Hi,
I've sucessfully finished the (inject)-generate-fetch-parse-update cycle
several times (Nutch 1.6 on Ubuntu 12.04), but now the command
./bin/nutch invertlinks crawl_instanz1/crawldb/ -dir
crawl_instanz1/segments/
fails with:
LinkDb: starting at 2013-02-16 11:23:21
LinkDb: linkdb: crawl_instanz1/crawldb
LinkDb: URL normalize: true
LinkDb: URL filter: true
LinkDb: internal links will be ignored.
LinkDb: adding segment:
file:/home/nutch/nutch-1.6-instanz-1/crawl_instanz1/segments/20130215170554
LinkDb: adding segment:
file:/home/nutch/nutch-1.6-instanz-1/crawl_instanz1/segments/20130215172647
LinkDb: adding segment:
file:/home/nutch/nutch-1.6-instanz-1/crawl_instanz1/segments/20130215164631
LinkDb: merging with existing linkdb: crawl_instanz1/crawldb
LinkDb: java.io.IOException: Job failed!
at org.apache.hadoop.mapred.JobClient.runJob(JobClient.java:1265)
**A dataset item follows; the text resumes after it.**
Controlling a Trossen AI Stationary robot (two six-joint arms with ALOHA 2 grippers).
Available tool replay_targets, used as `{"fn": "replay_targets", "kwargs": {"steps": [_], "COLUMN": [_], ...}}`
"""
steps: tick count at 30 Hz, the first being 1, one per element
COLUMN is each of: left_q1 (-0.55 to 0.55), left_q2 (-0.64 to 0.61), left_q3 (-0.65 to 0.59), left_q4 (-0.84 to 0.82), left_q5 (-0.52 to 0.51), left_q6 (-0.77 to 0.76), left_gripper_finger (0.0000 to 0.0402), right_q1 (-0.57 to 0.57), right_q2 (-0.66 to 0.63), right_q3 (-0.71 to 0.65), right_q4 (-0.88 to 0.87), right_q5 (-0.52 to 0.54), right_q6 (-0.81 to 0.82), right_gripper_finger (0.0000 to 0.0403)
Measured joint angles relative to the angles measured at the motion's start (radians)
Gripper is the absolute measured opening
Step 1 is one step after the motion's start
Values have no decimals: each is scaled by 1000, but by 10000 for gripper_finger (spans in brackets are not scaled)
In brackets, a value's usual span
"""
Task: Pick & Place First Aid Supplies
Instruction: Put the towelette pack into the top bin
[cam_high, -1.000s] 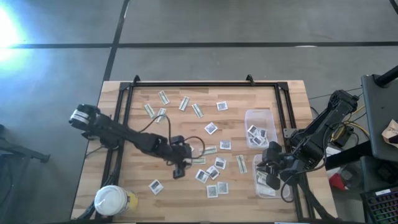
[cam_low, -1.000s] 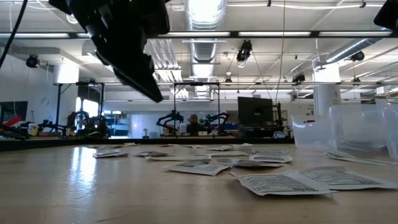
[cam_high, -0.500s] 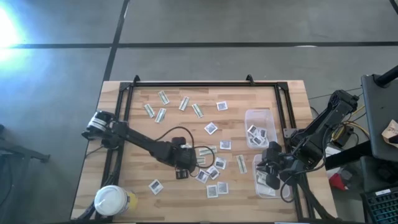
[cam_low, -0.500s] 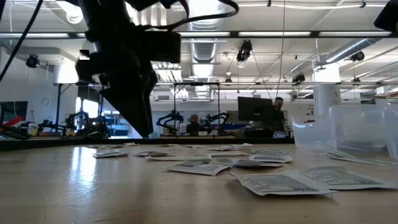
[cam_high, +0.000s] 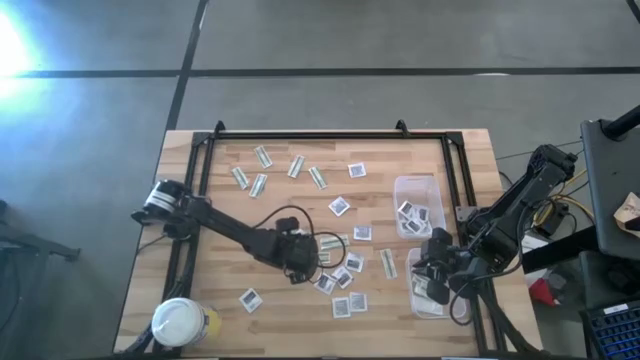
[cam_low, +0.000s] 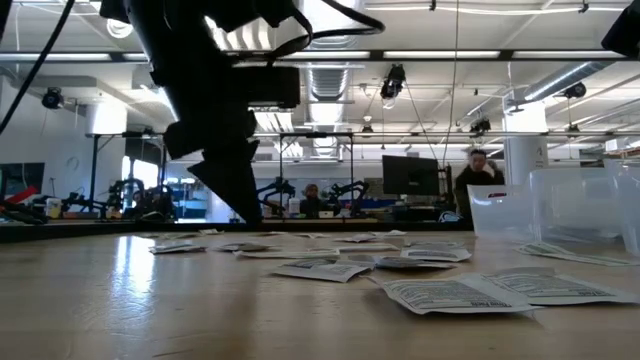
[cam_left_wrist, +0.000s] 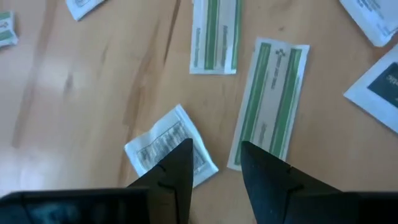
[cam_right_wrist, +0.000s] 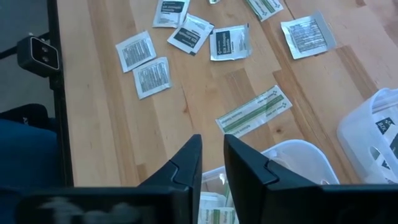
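The first aid supplies lie scattered flat on the wooden table (cam_high: 200, 290): square white packets (cam_high: 340, 206) and narrow green-and-white strips (cam_high: 387, 262). My left gripper (cam_left_wrist: 214, 148) is open and points steeply down near the table's middle (cam_high: 298, 268). Bare wood shows between its fingertips. A small white packet (cam_left_wrist: 163, 145) lies beside one finger and a green strip (cam_left_wrist: 270, 102) beside the other. I cannot tell whether a fingertip touches either. My right gripper (cam_right_wrist: 212, 144) hangs slightly open with nothing between its fingers, over the near clear tub (cam_high: 430, 288).
Two clear tubs stand at the table's right. The far one (cam_high: 418, 205) holds white packets and the near one (cam_right_wrist: 292, 152) holds strips. A white-lidded jar (cam_high: 180, 322) stands at the near left corner. A black frame (cam_high: 300, 135) edges the table. A person stands far off in the room (cam_low: 478, 185).
My left gripper has come down toward the packets near the table's middle, shifting a little toward the right edge. It has tipped from a shallow slant to pointing steeply down. The packets have kept their places.
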Motion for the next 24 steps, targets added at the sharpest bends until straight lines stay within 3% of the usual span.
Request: {"fn": "replay_targets", "kwargs": {"steps": [7,13,24], "left_q1": [0,11,71], "left_q2": [41,52,47], "left_q3": [-39,-66,-166], "left_q4": [27,39,113], "left_q5": [-86,-98,-1], "left_q6": [-16,-49,-89], "left_gripper_finger": [124,124,112], "right_q1": [0,0,0], "right_q2": [0,0,0], "right_q3": [-1,-1,-2], "right_q4": [8,17,27], "right_q5": [0,-1,-2], "right_q6": [0,-3,-1], "right_gripper_finger": [60,66,57]}}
at org.apache.nutch.crawl.LinkDb.invert(LinkDb.java:195)
at org.apache.nutch.crawl.LinkDb.run(LinkDb.java:295)
at org.apache.hadoop.util.ToolRunner.run(ToolRunner.java:65)
at org.apache.nutch.crawl.LinkDb.main(LinkDb.java:260)
hadoop.log says:
2013-02-16 11:23:35,202 WARN mapred.LocalJobRunner - job_local_0002
java.lang.ClassCastException: org.apache.nutch.crawl.CrawlDatum cannot be
cast to org.apache.nutch.crawl.Inlinks
at org.apache.nutch.crawl.LinkDbFilter.map(LinkDbFilter.java:39)
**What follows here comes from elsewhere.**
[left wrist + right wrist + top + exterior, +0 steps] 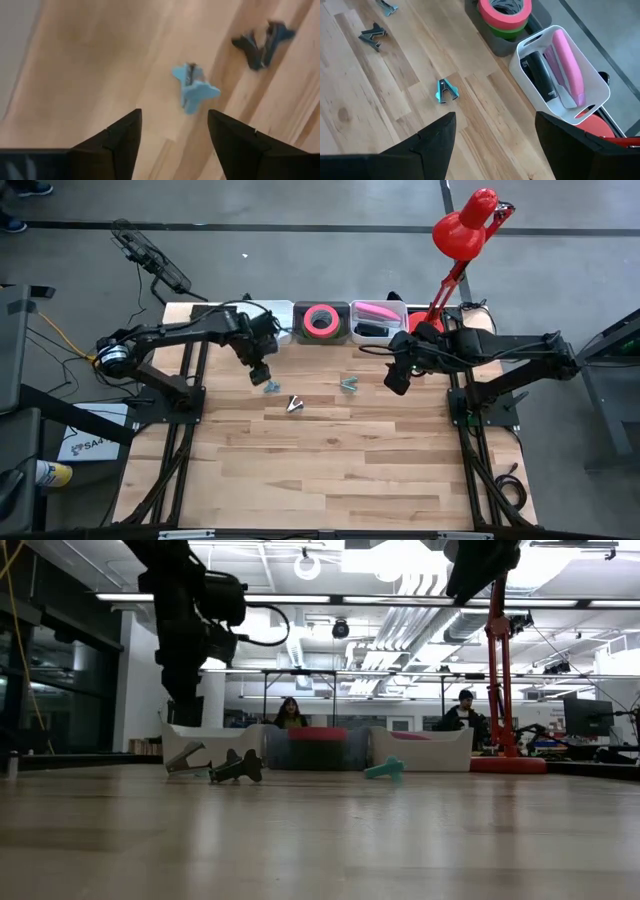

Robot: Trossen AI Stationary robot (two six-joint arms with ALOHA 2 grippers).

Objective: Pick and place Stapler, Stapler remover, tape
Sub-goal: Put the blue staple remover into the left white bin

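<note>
The left claw (262,374) hangs above the bench (330,470), just over a light blue remover (270,387) that lies on the wood. Its fingers (117,142) are spread wide and hold nothing; in the left wrist view the blue remover (192,89) shows between and beyond the two tips. A dark remover (294,404) lies near it, a little more toward the bench middle. A teal remover (348,384) lies apart from these two, nearer the right arm.

The right claw (395,381) hovers above the bench beside the teal remover (445,91), also wide and empty.

At the far edge of the bench stand the containers. The tape (320,321) sits stacked in a grey bin (322,338), a pink roll (504,11) on top and green under it. Just beside it a white bin (580,102) holds a pink stapler (567,62) and a black stapler (539,75). A red lamp (465,230) stands at the corner behind the right arm.
</note>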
at org.apache.hadoop.mapred.MapRunner.run(MapRunner.java:50)
at org.apache.hadoop.mapred.MapTask.runOldMapper(MapTask.java:436)
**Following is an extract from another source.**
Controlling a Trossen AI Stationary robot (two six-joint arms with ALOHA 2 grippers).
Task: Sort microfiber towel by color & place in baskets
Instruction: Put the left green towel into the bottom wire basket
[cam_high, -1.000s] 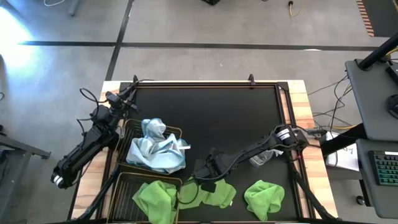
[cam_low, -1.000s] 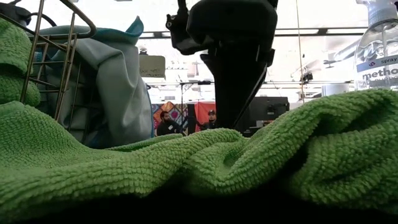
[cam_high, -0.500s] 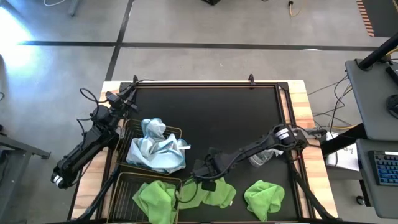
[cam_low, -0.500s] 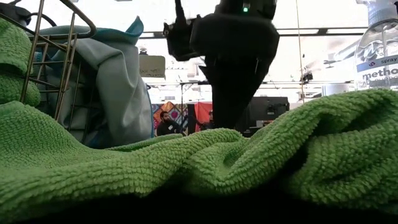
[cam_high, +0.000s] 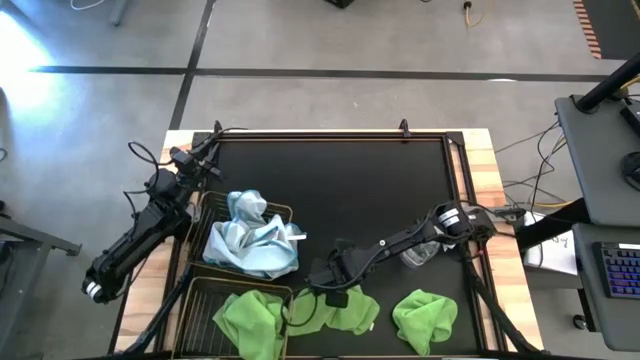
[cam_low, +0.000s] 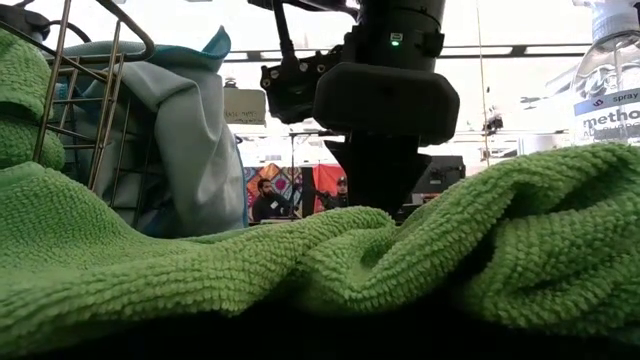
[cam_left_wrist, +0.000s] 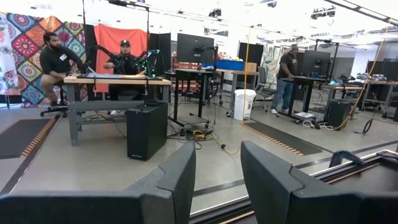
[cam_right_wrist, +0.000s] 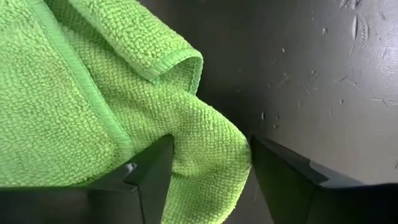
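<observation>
- Lower now than a second ago, the right gripper (cam_right_wrist: 208, 171) straddles a lime green towel's (cam_right_wrist: 81, 106) corner on the black table (cam_high: 370, 190), fingers spread, nothing grasped.
- Next, I judge: clamp, lift, carry to the basket (cam_high: 200, 305) holding green cloths.
- Left gripper (cam_left_wrist: 217, 180) waits parted, empty.

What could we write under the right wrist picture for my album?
The right gripper, open, straddles a fold of bright lime-green microfiber towel on the black table.

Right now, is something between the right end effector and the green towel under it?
Nothing visible. The right end effector is open directly over the green towel, a fold of it between its fingers.
</observation>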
at org.apache.hadoop.mapred.MapTask.run(MapTask.java:372)
at
org.apache.hadoop.mapred.LocalJobRunner$Job.run(LocalJobRunner.java:212)
2013-02-16 11:23:36,098 ERROR crawl.LinkDb - LinkDb: java.io.IOException:
Job failed!
at org.apache.hadoop.mapred.JobClient.runJob(JobClient.java:1265)
at org.apache.nutch.crawl.LinkDb.invert(LinkDb.java:195)
at org.apache.nutch.crawl.LinkDb.run(LinkDb.java:295)
at org.apache.hadoop.util.ToolRunner.run(ToolRunner.java:65)
at org.apache.nutch.crawl.LinkDb.main(LinkDb.java:260)
What can I do?
Thanks.
Peter